I suspect that's part of the problem here, but can't be sure. Such efforts should be directed towards protecting the OS, not some external or added hard drive. This is all unnecessary, and I do not see how it's a security feature as quite clearly the user owns the disk. I pray for the day when Debian would not demand that additional hard drive require all sorts of special treatment doing chmod 777 to be able to write, putting it in fstab manually if you want auto mount, etc. There are two sections on my fstab one for Jessie and the other for OMV. I have added it manually, using the format of the other drives that were present at install, such as label, etc, in fstab but it still won't show up to be added as "shared folder" even after rebooting the machine. And it does not show up under "Shared folder." It mounts on Jessie and I can write to it. I can see the drive under "Physical Disks" And also under "Filesystems" but here it is not "referenced". I have deleted it's name and UUID from everywhere fstab, OMV's configuration file, etc. That did not work, nor has it ever worked. Once I got lucky but gave it a wrong name and so tried using the system to format it "wipe" the hard drive. The problem: the drive is not "referenced" and won't show up to allow me to add it as a "shared folder"
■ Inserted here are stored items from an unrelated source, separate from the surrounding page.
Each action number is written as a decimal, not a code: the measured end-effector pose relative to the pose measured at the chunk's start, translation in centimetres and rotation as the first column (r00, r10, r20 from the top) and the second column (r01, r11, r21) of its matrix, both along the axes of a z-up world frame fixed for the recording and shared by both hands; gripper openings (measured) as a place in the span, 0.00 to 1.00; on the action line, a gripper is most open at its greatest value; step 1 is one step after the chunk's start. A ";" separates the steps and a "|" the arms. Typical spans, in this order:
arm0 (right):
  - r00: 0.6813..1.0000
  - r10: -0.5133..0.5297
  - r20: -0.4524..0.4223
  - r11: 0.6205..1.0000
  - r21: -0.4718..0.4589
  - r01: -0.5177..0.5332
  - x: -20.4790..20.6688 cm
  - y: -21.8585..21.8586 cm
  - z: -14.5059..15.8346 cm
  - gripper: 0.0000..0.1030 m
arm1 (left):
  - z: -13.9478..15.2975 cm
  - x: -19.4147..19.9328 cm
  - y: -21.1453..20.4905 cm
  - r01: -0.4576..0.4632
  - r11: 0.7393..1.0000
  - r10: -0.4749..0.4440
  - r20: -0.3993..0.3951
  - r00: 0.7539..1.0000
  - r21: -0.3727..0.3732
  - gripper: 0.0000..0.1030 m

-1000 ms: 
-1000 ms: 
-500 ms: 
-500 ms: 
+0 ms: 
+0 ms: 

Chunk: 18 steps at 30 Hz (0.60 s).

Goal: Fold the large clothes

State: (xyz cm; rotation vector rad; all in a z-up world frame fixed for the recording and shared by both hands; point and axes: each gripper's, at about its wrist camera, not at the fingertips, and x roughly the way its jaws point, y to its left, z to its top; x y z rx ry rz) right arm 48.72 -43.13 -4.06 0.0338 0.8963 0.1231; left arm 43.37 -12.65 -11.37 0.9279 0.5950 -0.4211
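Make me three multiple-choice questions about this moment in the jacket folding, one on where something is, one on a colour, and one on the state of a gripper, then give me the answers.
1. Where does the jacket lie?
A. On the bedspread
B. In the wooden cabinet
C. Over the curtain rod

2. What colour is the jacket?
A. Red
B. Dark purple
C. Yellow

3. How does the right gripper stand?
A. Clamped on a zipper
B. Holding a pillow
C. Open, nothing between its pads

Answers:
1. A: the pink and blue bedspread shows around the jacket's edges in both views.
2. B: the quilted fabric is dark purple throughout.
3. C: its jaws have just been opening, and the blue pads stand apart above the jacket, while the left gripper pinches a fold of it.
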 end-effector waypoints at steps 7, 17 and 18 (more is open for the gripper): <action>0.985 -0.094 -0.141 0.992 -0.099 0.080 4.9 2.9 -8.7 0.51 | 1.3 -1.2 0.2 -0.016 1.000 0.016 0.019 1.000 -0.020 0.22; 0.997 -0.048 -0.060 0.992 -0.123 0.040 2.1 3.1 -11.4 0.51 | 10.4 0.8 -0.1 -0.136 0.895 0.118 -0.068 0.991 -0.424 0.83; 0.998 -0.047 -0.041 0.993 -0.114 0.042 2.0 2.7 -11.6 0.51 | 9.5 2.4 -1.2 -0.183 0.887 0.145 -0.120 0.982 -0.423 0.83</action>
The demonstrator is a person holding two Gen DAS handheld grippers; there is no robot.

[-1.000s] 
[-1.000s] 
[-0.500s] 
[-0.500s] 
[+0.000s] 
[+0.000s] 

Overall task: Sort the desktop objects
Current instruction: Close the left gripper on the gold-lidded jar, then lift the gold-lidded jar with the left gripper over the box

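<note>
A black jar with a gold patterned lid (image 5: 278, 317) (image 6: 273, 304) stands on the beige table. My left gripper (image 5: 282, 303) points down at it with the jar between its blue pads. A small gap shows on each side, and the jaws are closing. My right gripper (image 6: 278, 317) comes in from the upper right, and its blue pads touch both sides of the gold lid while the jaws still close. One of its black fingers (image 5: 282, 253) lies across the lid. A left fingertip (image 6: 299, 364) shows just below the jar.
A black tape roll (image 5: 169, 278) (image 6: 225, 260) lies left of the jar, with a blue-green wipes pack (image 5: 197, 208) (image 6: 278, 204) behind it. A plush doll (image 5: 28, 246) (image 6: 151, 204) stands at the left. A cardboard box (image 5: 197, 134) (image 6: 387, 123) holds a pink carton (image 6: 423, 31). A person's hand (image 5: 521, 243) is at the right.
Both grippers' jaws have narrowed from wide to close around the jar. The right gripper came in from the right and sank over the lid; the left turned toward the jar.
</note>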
#Indexing new hard mac free
You can also perform a system-wide re-index of the Spotlight database, among many other optimizations, using Titanium Software's free Onyx utility, which is available for all recent versions of macOS.I have spent three days trying to add a new hard drive to my OMV. With a bit of luck, your Spotlight problems will have been resolved once indexing is complete. Depending on which version of macOS you're running, you may see a rebuild progress indicator in Spotlight's menu bar item. Once you've completed these steps, Spotlight will begin reindexing the contents of the folder(s) or disk(s) you chose, which may take some time and a few processor cycles.
#Indexing new hard mac mac
Nevertheless, helping you find apps, documents and other files stored on your Mac is still what Spotlight does best. Apple has enhanced Spotlight search in macOS in recent years, with the addition of Spotlight Suggestions allowing it to tap into a variety of online data sources like weather and sports.